The Place of the rGyud bzhi in Tibetan Medical Literature

Defining the range of Tibetan medical literature depends directly on how one defines Tibetan medical practice.

If medical practice encompasses those practices which are designed to improve or maintain mental and physical health, then the range of literature is quite vast.

One needs to include a wide assortment of religious, ritual, and yogic practices as well as various practices of divination, amulet and talisman making, astrology and the like, in addition to the practices and theories that modern Western culture normally associates with the science of medicine.


The practice of medicine in Tibet is fully integrated with Tibetan religious views and practices.

Healing is a major task asked of many lamas, and the different lineages each have rituals designed to accomplish this task.

These rituals usually involve the deities Bhaiṣajyaguru, White Tārā, and Amitāyus (associated most closely with medicine and long life), but may include other deities as well, such as Vajrasattva, usually associated with the purification of negative karma.
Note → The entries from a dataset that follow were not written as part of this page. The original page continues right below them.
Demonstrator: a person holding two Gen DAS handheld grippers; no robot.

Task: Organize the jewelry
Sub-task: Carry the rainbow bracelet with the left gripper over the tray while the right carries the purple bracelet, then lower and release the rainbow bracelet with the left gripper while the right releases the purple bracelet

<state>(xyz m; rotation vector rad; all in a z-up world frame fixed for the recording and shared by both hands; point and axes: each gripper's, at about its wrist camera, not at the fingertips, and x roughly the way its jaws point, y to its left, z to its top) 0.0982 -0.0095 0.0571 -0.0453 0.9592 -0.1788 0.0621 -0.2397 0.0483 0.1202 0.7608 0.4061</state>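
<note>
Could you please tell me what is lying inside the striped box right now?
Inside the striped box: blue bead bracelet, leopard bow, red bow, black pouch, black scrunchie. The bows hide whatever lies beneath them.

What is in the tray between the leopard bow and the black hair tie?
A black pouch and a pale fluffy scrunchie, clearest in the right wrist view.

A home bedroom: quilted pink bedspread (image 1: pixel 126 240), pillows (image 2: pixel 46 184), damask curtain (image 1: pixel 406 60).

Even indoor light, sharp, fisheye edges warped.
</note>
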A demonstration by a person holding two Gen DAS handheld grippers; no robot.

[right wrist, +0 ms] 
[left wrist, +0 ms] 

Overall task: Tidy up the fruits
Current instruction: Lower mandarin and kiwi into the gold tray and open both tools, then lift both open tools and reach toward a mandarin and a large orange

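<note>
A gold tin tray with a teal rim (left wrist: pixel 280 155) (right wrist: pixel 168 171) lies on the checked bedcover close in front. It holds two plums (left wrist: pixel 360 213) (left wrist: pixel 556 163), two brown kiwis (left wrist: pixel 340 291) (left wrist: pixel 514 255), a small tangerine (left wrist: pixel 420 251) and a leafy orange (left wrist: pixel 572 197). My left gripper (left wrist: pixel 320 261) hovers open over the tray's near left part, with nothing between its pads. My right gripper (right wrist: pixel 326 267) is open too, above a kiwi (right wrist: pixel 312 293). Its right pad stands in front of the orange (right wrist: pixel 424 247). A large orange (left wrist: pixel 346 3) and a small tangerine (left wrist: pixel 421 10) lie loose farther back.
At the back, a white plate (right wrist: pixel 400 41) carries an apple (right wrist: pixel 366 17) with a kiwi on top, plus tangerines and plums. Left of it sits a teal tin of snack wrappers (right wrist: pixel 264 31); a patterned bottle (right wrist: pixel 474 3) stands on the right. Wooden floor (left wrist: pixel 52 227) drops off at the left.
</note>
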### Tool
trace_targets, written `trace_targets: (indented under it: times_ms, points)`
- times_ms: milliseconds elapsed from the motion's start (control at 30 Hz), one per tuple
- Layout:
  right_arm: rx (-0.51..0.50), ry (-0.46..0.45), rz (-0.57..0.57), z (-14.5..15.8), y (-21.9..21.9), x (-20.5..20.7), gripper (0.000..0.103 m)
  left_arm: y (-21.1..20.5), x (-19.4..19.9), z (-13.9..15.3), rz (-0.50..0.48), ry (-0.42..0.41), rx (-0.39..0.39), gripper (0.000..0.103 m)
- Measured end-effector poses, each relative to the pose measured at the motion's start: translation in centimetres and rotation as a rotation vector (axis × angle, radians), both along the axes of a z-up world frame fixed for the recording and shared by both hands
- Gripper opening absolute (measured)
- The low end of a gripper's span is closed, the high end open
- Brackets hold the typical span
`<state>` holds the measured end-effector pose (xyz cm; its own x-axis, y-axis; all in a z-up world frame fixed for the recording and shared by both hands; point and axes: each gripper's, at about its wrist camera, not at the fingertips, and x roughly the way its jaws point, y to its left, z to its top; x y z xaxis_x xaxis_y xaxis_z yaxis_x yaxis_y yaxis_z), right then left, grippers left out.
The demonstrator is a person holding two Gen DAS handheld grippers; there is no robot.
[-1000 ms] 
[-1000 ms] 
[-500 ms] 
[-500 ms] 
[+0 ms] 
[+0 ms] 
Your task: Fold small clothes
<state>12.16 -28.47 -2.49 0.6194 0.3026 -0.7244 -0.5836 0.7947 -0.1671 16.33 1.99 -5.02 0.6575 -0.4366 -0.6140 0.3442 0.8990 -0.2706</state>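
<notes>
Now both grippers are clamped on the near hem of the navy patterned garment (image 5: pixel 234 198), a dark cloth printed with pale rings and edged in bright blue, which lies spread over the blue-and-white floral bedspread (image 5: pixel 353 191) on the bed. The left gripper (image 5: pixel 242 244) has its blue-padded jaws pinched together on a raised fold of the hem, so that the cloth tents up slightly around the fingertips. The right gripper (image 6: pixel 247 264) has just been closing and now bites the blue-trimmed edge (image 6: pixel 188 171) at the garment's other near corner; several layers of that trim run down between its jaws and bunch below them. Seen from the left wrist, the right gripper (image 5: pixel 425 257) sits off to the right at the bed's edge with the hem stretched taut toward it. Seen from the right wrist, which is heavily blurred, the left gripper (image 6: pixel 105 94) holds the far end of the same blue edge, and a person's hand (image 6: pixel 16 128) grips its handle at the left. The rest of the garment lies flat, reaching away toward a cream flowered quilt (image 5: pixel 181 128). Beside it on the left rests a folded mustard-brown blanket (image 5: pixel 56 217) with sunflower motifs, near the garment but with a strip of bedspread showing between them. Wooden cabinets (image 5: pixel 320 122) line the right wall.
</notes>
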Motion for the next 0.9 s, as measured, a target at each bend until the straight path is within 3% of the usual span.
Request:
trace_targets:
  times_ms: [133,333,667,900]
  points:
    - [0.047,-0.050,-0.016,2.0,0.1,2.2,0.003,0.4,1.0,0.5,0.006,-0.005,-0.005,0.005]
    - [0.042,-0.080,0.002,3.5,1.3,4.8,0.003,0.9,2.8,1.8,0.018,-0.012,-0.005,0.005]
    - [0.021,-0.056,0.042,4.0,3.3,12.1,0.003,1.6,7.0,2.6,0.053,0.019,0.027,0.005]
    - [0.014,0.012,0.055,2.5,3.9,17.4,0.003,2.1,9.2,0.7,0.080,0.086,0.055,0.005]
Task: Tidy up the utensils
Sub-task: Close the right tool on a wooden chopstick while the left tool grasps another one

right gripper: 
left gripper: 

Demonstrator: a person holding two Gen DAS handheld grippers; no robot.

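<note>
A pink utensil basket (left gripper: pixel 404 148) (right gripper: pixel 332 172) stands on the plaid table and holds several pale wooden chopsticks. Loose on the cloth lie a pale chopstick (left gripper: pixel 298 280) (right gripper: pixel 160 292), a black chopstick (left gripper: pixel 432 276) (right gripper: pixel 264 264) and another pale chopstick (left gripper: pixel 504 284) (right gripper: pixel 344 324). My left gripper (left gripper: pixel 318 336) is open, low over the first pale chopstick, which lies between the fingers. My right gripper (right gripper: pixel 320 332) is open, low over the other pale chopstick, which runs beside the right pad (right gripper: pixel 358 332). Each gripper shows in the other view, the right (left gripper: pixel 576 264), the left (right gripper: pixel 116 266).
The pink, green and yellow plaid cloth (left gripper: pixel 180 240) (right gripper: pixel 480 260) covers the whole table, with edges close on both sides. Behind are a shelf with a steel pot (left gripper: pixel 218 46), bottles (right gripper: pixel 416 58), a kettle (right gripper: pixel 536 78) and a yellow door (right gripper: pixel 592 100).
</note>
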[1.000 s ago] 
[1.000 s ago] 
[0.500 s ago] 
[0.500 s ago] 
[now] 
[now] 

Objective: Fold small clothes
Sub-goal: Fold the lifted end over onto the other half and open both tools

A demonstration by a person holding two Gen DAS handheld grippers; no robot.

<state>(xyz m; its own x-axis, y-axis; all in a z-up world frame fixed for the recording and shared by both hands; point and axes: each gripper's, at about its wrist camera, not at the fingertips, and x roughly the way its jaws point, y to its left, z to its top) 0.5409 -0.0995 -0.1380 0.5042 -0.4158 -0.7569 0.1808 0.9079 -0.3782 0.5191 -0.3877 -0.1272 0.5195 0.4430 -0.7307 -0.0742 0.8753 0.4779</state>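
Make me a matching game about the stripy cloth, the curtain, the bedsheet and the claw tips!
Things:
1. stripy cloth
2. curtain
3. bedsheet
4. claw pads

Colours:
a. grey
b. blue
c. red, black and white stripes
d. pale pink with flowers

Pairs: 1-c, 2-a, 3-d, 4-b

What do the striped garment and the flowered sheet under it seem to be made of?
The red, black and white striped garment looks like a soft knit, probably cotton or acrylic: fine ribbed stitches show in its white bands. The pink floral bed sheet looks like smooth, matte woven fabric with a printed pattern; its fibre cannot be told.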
In a popular divination manual, now in English translation (Mipham, 1990), the author usually recommends making offerings to a class of deities known as dharma protectors whenever an unfavorable prognostication for illness results after a toss of the dice.


However, it would be a mistake to think that the Tibetan religious literature which pertains to healing is concerned only with ritual.

There are, scattered throughout tantric literature, sections treating physiological theory, physical culture, and pharmacology as well.

This is true of both canonical and post-canonical literature.[page 460] The second chapter of the Kālacakra Tantra, for instance, is entirely devoted to physiology and medicine.

Medicine in the tantras, however, is always secondary to the ultimate aim of achieving buddhahood. If it is addressed at all, medicine in the root tantras is clearly only a part of the whole.


The purpose of medicine in the genre of literature that is termed gso ba rig pa (the science of medicine), though, is not enlightenment, but the treatment of disease and the maintenance of health through physical means.

Ritual, the collection of merit, the power of the lama, etc. are never discounted, but the approach emphasizes therapies such as taking medicine, eating properly, getting exercise or rest, and making lifestyle changes.


The rGyud bzhi can be considered as both the best-known work of this genre, and its archetype. It is encyclopedic in scope, whereas other works of the genre tend to amplify one or more of the subjects it covers in briefer form.

Works on pharmacology, pediatrics, physiology, diagnostics, etc., share with the rGyud bzhi the same general theory of medicine, and to my knowledge there are no works that dispute its premises.


Until the seventeenth century, Tibetan medicine was taught in monasteries as part of the worldly sciences, and in lineages from individual physician to disciple.

The dominant lineages stemmed from the second gYu thog (eleventh century), a namesake of the first gYu thog (786-911?), who was closely connected with the transmission of the rGyud bzhi to Tibet.

The second gYu thog wrote extensive commentaries on the rGyud bzhi and was responsible for giving the text its initial preeminence.

In the fourteenth century two physicians, Byangs pa and Zur mkhar pa, each founded a medical lineage based on that started by the second gYu thog.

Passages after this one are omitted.